The territory of modern Honduras was discovered in the fourth trip of Christopher Columbus between 1502 and 1503, at that time it was called Guaymuras or Hibueras by local Indians, was followed by the conquest of the inhabitants and later the exploration of land, which involves the making both geographic maps, as coastal charts and of navigation.

In 1526 the conquistador Don Hernán Cortés learned through díceres that in the jungle of the Honduran Mosquito Coast was a city of such splendor as Tenochtitlán, called here the Ciudad Blanca in which its buildings were completely white; Cortés undertook the trip to Honduras to find this great city, then in 1544 the Bishop of Comayagua, Fray Cristóbal de Pedraza assured having crossed the jungle of the Mosquitia and come to a white city. One of the explorers of Cortés was Captain Don Pedro de Alvarado the advanced was carrying many cartographers and clerks who recounted the exploits and discoveries on their trips, another character was Don Diego García de Palacios while He is exploring the landscapes and mountainous areas between Guatemala and Honduras, across the Motagua River he found the Maya city of Copán, he made many notes of the vestiges saw, the wonderful stone buildings and bewilderment that produced those remnants of a civilization that was evident in his report written in 1576.
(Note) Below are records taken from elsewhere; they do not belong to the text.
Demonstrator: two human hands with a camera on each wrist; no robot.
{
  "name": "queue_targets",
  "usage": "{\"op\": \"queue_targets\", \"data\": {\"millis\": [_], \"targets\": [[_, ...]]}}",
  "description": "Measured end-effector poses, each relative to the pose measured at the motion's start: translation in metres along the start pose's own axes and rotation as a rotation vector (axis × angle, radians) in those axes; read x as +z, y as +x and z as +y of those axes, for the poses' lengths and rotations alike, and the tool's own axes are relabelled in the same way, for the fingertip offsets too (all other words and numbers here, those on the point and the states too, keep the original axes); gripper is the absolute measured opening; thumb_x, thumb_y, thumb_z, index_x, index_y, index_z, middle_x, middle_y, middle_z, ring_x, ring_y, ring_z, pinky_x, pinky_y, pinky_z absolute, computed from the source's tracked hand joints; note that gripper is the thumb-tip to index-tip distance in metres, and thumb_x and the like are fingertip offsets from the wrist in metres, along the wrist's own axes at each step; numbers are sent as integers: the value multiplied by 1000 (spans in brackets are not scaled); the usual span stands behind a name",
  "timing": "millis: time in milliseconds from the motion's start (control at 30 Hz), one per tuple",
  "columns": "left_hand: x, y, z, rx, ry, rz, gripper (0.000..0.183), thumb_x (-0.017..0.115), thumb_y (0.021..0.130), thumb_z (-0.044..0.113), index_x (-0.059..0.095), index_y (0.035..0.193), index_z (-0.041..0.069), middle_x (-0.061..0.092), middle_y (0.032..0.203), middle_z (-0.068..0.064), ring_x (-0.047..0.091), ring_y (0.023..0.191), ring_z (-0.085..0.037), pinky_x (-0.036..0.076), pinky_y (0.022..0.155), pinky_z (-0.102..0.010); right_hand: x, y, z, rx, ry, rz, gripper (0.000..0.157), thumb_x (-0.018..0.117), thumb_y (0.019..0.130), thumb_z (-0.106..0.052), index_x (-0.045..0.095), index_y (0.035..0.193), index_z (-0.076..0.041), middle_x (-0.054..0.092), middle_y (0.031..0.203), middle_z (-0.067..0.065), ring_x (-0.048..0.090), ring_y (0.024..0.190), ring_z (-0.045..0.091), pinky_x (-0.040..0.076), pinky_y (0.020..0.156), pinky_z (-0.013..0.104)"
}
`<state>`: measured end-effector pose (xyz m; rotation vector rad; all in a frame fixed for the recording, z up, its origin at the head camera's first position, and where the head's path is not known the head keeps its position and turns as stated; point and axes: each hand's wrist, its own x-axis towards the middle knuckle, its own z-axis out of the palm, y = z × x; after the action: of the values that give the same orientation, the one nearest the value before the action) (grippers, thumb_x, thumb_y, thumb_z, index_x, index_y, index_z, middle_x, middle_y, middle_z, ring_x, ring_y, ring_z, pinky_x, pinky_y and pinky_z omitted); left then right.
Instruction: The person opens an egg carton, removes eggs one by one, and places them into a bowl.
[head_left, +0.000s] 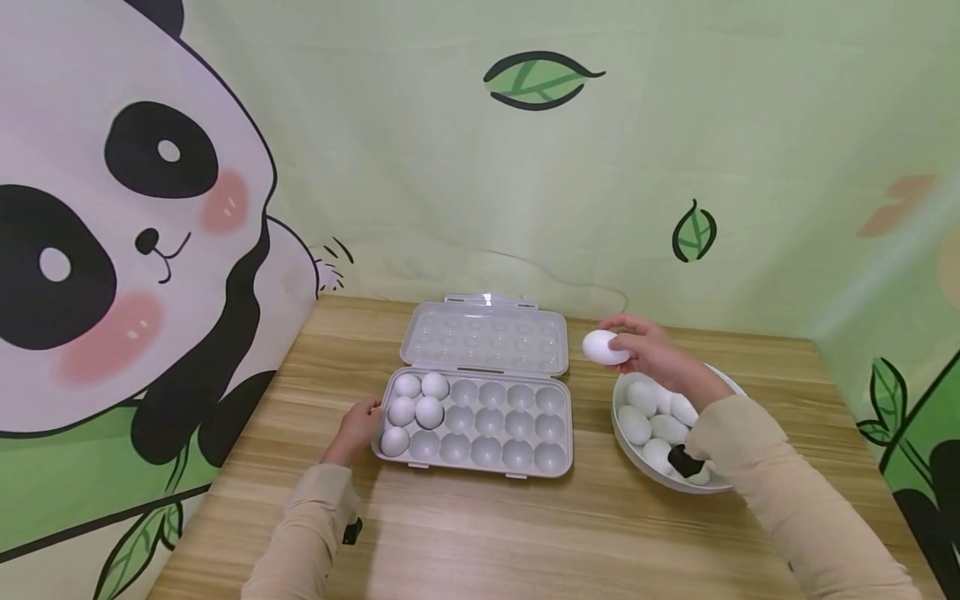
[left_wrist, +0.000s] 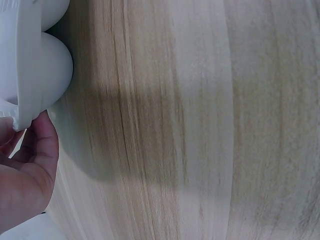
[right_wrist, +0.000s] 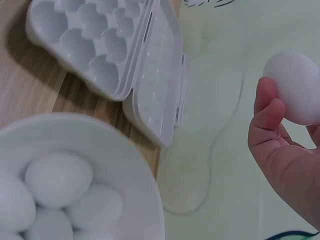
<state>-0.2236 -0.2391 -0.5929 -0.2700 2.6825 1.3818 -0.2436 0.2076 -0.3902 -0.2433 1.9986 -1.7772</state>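
My right hand [head_left: 651, 354] holds a white egg [head_left: 602, 347] between thumb and fingers, raised beyond the white bowl [head_left: 624, 446]. In the right wrist view the egg [right_wrist: 295, 87] stands out against the wall. My left hand [head_left: 358, 429] is at the left end of the plastic egg box [head_left: 480, 468]. Seen from the left wrist, the thumb and fingers of that hand [left_wrist: 30, 165] pinch the box's rim. The box lies with its lid [head_left: 483, 337] folded back. Several eggs [head_left: 429, 412] fill cups at its left end; the other cups are bare.
Several more white eggs [head_left: 667, 429] are piled in the bowl, to the right of the box. Both stand on a wooden table [head_left: 480, 542]. Behind it hangs a green wall cloth [head_left: 420, 167] printed with a panda and leaves.
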Motion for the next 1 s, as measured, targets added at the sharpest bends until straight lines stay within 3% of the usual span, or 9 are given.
{"op": "queue_targets", "data": {"millis": [100, 133, 300, 633, 1000], "targets": [[-2, -6, 10, -27, -11, 0, 33, 40, 88, 16, 54, 113, -2, 54, 115, -22, 50, 101, -32, 42, 85, -41, -12, -7, 6, 2, -61, 10, 19, 46, 83, -6, 49, 100, -15, 53, 89, 1, 59, 66, 12, 44, 57, 21], [-4, -13, 21, -69, 3, -13, 34, 38, 88, 12, 52, 115, -4, 51, 118, -25, 47, 105, -36, 39, 89, -46, -16, -9, 8, 3, -89, 12, 20, 46, 83, -6, 48, 102, -12, 54, 88, 0, 59, 65, 12, 44, 57, 21], [-10, -26, 38, -60, 31, -26, 34, 35, 90, 9, 49, 115, -9, 49, 117, -28, 47, 105, -37, 39, 89, -45, -32, -17, 20, 24, -268, 15, 33, 48, 83, -7, 42, 114, 3, 54, 87, -1, 58, 68, 13, 46, 56, 24], [-9, -26, 37, -66, 22, -8, 32, 36, 87, 9, 52, 111, -7, 51, 114, -27, 47, 103, -35, 38, 88, -45, -45, -33, 34, 71, -515, -21, 33, 54, 79, -10, 48, 109, 2, 51, 98, 16, 52, 77, 18, 44, 64, 35], [-8, -23, 32, -64, 20, -8, 32, 37, 87, 9, 52, 111, -6, 52, 115, -26, 47, 104, -36, 38, 90, -46, -53, -40, 55, 111, -658, -103, 33, 60, 73, -7, 48, 103, -3, 49, 94, 13, 45, 74, 18, 40, 58, 29]]}}
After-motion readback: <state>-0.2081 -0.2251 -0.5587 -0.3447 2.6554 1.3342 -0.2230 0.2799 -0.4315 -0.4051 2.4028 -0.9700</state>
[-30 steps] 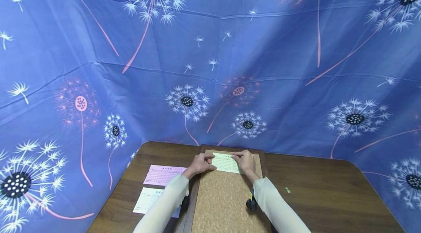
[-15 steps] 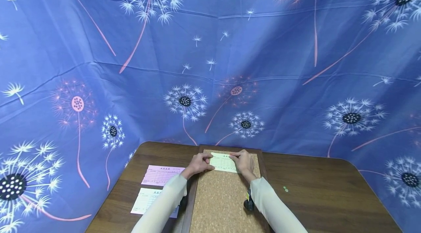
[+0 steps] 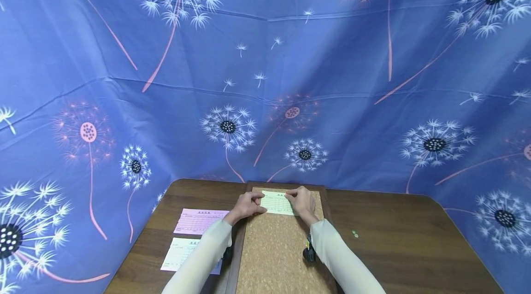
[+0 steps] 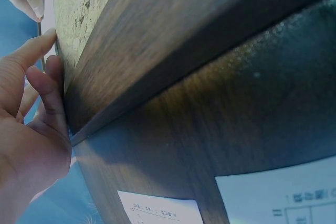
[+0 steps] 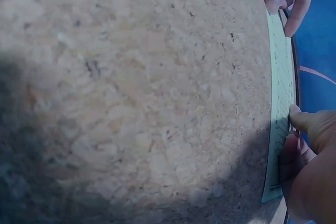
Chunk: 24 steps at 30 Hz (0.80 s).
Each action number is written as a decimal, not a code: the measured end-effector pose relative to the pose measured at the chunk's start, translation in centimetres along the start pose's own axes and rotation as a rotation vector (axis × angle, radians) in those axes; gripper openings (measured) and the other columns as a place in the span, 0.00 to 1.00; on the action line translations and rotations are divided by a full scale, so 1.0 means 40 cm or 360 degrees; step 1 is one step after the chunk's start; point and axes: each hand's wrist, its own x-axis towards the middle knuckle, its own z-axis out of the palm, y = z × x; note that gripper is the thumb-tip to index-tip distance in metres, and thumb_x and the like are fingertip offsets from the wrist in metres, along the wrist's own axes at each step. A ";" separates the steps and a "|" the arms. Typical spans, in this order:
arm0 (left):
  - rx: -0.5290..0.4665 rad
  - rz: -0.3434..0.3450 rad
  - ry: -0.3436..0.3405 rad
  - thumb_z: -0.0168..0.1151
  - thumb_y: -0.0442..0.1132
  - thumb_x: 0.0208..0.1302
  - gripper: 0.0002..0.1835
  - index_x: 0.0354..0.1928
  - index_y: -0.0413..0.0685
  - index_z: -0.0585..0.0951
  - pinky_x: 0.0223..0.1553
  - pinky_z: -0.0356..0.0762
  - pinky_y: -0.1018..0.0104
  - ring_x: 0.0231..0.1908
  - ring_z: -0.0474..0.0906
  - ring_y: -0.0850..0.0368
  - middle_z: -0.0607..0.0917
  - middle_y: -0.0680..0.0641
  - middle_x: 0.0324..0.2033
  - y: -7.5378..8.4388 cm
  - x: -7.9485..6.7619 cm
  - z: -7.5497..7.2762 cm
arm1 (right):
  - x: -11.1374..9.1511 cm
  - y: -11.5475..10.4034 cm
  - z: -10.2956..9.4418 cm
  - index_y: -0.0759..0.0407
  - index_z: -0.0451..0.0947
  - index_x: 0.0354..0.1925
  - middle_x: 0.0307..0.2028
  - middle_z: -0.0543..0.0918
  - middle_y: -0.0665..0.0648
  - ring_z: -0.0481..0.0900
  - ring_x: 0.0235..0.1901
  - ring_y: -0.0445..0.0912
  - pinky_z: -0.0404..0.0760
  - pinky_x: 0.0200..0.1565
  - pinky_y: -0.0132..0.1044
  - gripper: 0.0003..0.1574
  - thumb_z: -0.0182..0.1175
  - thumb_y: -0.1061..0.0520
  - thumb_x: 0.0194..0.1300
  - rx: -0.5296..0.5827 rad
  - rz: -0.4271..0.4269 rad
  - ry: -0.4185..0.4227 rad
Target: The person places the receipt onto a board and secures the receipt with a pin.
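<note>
1. Across the top of the board (image 3: 274, 252), seen from the head, the slip (image 3: 277, 203) lies just below the frame (image 3: 265, 185), between the hands. The left hand (image 3: 245, 205) has thumb and fingertip set apart at its left edge. The right hand (image 3: 303, 200) bends over its upper right, fingertips drawn close beside a red speck too small to name; whether they pinch anything, I cannot tell. Uneven pressure from the two sides could skew or buckle the slip. Left of the board, the pink sheet (image 3: 201, 221) and white sheet (image 3: 181, 255) lie on the worktop (image 3: 394, 234); a dragging left sleeve (image 3: 197, 257) could shift them. On the right, a stray elbow could scatter the green bits (image 3: 356, 235).

2. From the left wrist, the left thumb reaches the board's edge, other fingers bent beside the frame; the slip hardly shows. So near the rim, the left hand could lose its purchase and let that end swing.

3. From the right wrist, the slip shows nearly edge-on along the cork, one corner reaching past the right hand. Seemingly unpressed, that corner could lift or crease if the wrist turns.
</note>
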 end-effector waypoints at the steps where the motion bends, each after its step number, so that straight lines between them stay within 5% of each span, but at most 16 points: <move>1: -0.0003 0.0008 0.0001 0.77 0.32 0.52 0.29 0.58 0.31 0.82 0.22 0.72 0.75 0.18 0.70 0.67 0.82 0.42 0.30 -0.001 0.001 -0.001 | 0.002 -0.001 0.000 0.48 0.93 0.33 0.34 0.91 0.52 0.85 0.30 0.46 0.71 0.22 0.35 0.04 0.76 0.51 0.57 -0.0007 0.0004 -0.0006; 12: 0.0023 0.0057 0.0009 0.77 0.31 0.52 0.29 0.57 0.30 0.82 0.21 0.73 0.74 0.18 0.70 0.68 0.83 0.44 0.29 -0.007 -0.003 -0.003 | -0.004 0.005 -0.003 0.50 0.92 0.36 0.37 0.88 0.53 0.85 0.40 0.50 0.76 0.30 0.38 0.06 0.74 0.52 0.59 0.0053 0.0035 -0.0075; 24: 0.0001 0.0029 0.0003 0.77 0.32 0.52 0.29 0.58 0.32 0.82 0.21 0.73 0.74 0.17 0.71 0.67 0.83 0.44 0.30 -0.013 0.002 -0.001 | -0.005 0.001 0.000 0.47 0.92 0.35 0.36 0.88 0.52 0.85 0.37 0.48 0.73 0.26 0.35 0.03 0.73 0.51 0.61 0.0014 0.0039 -0.0027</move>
Later John Lloyd Stephen also he narrates his discoveries and adventures in the work that later published "Incidents of Travel in Mexico, Yucatan and Central America." Other characters who collected and recounted his travels by the Honduran territory: Friar Esteban Verdalet, who is considered a martyr because he was killed at the hands of the Indians Tawahkas and Lencas.

Jesuit priest José Lino Fábregas he born in San Miguel de Tegucigalpa and who would conduct its studies at the University of Mexico and conducted extensive research on the Aztec civilization in that country, Fábregas was withdrawn of the brotherhood due to his works published for teaching in Italian “EZPLICAZIONES DELLE FIGURE HIEROFICHE DEL CODICE BORGIANO MESSICANO, DEDICATA AL ECCELESTISSIMO E REVERENDISSIMO PRINCIPEIL SIGNORE CARIDINALES BORGIA”.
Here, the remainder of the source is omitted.